His wife Ottilie (née Wolf; born 1906) was an artist; they married in 1930. The couple formed part of the Klosterstrasse artists' group from 1933, which also included Hermann Blumenthal, Werner Gilles, Werner Heldt, Käthe Kollwitz, Hermann Teuber and Herbert Tucholski. Artists influenced by Kasper include Blumenthal and Gerhard Marcks.

Between 1943 and 1944 or 1945, he taught sculpture at the School of Art of Braunschweig. The bombardment of that city led him to return to Austria. He died on 28 August 1945 in Braunau from kidney disease.

==Works==
Kasper's sculptures are Neo-Classicist in style, influenced by Adolf Hildebrand; they predominantly depict the human form, including standing, seated and walking figures.

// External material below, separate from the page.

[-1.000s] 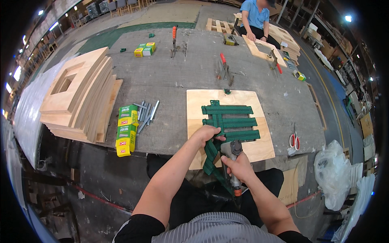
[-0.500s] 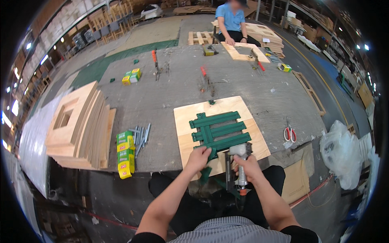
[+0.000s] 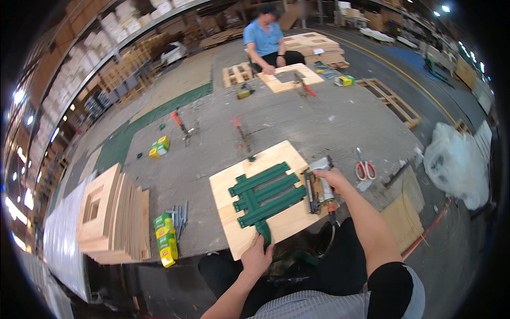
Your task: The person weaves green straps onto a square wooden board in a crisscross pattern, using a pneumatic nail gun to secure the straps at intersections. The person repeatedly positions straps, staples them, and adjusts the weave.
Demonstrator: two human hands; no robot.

Ursel Berger comments in his Grove Art Online biography that the "severe poses" make the figures appear "spellbound". Kasper worked in various materials including bronze, plaster, terracotta and marble. Significant works include Standing Girl (1931), Caryatid (1936), and Kore I and II (1937).

A retrospective was held in Munich City Gallery in 1952. His works were exhibited during Documenta 1 in 1955, the first in the series of Documenta exhibitions in Kassel. Some of his works are held at the Oberösterreichisches Landesmuseum, Linz.